▶ MATERIAL PROVIDED

*** Begin section ***

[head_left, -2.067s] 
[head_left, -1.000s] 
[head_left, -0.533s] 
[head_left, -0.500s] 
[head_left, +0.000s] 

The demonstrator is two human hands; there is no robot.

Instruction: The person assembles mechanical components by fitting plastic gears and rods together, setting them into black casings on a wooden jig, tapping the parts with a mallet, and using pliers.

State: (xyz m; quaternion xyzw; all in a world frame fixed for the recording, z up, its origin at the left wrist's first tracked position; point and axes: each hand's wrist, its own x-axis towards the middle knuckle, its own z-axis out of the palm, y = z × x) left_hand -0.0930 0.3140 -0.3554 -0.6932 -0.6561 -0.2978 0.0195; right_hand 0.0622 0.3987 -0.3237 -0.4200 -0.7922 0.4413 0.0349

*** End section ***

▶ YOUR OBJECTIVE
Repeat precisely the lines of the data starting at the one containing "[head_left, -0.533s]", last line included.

▶ EXPECTED ANSWER
[head_left, -0.533s] 
[head_left, -0.500s] 
[head_left, +0.000s] 

The demonstrator is two human hands; there is no robot.

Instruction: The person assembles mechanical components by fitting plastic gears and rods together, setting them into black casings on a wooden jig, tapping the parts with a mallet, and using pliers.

State: (xyz m; quaternion xyzw; all in a world frame fixed for the recording, z up, its origin at the left wrist's first tracked position; point and axes: each hand's wrist, its own x-axis towards the middle knuckle, its own z-axis out of the palm, y = z × x) left_hand -0.0930 0.3140 -0.3554 -0.6932 -0.6561 -0.2978 0.0195; right_hand 0.0622 0.3987 -0.3237 -0.4200 -0.7922 0.4413 0.0349

Nothing further remains for this exercise.